Work through the material beneath and count the lines that include "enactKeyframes"; the answer is that number alone.

> [Given entries]:
++++
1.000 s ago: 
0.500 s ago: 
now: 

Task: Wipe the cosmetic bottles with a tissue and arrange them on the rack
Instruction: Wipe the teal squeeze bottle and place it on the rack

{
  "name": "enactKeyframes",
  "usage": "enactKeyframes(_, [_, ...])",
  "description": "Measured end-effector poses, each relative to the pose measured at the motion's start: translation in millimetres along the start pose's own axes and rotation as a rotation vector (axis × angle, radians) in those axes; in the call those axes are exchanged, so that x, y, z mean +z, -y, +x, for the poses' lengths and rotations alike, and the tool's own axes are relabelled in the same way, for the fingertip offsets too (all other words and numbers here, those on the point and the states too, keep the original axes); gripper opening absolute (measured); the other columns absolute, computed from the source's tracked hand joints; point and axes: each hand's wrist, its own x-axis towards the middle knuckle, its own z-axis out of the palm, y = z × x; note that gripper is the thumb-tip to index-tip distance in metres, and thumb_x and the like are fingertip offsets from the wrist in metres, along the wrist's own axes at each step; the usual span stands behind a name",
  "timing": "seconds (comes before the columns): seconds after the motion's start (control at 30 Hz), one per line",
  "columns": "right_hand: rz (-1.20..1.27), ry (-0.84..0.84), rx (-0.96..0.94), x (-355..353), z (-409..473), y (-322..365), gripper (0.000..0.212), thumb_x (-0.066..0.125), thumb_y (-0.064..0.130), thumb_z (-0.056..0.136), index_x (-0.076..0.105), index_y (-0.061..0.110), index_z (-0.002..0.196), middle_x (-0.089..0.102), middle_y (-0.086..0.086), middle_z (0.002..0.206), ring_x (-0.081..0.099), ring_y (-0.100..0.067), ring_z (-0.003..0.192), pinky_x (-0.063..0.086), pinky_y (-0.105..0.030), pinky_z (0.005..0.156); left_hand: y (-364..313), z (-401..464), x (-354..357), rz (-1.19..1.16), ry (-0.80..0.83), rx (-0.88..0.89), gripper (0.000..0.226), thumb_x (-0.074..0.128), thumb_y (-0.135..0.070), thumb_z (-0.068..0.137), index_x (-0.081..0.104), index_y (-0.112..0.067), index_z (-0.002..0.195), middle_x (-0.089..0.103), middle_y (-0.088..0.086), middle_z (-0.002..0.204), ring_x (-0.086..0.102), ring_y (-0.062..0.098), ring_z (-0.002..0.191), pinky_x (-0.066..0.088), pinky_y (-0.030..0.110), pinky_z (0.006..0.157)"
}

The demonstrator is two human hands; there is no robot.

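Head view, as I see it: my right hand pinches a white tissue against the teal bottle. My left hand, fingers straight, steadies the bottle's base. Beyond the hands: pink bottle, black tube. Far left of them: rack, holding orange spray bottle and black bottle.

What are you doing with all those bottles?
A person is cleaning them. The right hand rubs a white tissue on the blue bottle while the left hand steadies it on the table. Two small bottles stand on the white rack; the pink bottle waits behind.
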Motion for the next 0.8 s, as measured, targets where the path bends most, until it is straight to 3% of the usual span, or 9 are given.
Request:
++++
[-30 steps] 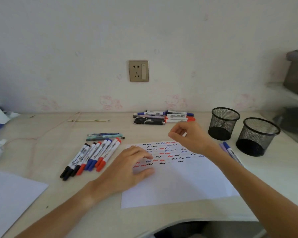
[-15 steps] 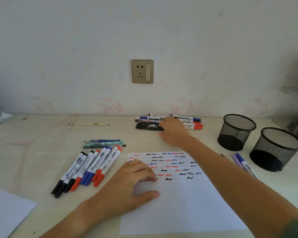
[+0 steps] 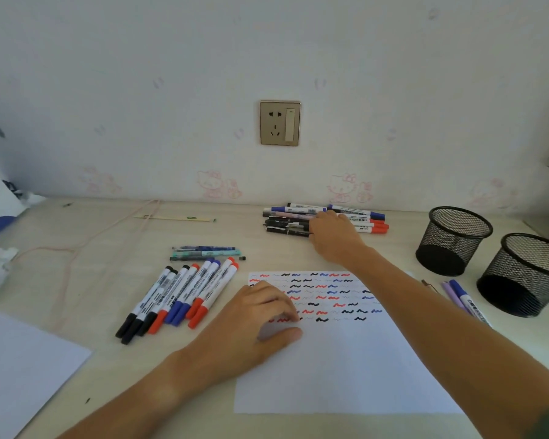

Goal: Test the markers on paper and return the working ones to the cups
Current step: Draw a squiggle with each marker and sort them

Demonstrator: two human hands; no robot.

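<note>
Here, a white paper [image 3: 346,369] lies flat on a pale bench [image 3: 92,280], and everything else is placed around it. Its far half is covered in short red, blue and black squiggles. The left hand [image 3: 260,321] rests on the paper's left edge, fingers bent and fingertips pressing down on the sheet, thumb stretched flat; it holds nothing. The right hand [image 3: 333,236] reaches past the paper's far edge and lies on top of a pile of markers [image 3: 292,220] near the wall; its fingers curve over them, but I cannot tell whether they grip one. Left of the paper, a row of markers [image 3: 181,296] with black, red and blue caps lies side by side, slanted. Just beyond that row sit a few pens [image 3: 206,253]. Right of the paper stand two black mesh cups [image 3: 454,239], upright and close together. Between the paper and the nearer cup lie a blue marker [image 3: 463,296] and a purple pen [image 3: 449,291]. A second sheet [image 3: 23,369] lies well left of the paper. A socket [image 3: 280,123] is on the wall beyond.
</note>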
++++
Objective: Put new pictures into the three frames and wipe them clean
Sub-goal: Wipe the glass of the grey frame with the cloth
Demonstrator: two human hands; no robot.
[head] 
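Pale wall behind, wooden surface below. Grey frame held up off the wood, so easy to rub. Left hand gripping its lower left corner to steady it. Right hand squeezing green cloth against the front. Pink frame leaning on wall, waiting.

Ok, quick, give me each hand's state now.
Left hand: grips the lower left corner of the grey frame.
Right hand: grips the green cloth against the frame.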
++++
> [Final answer]:
2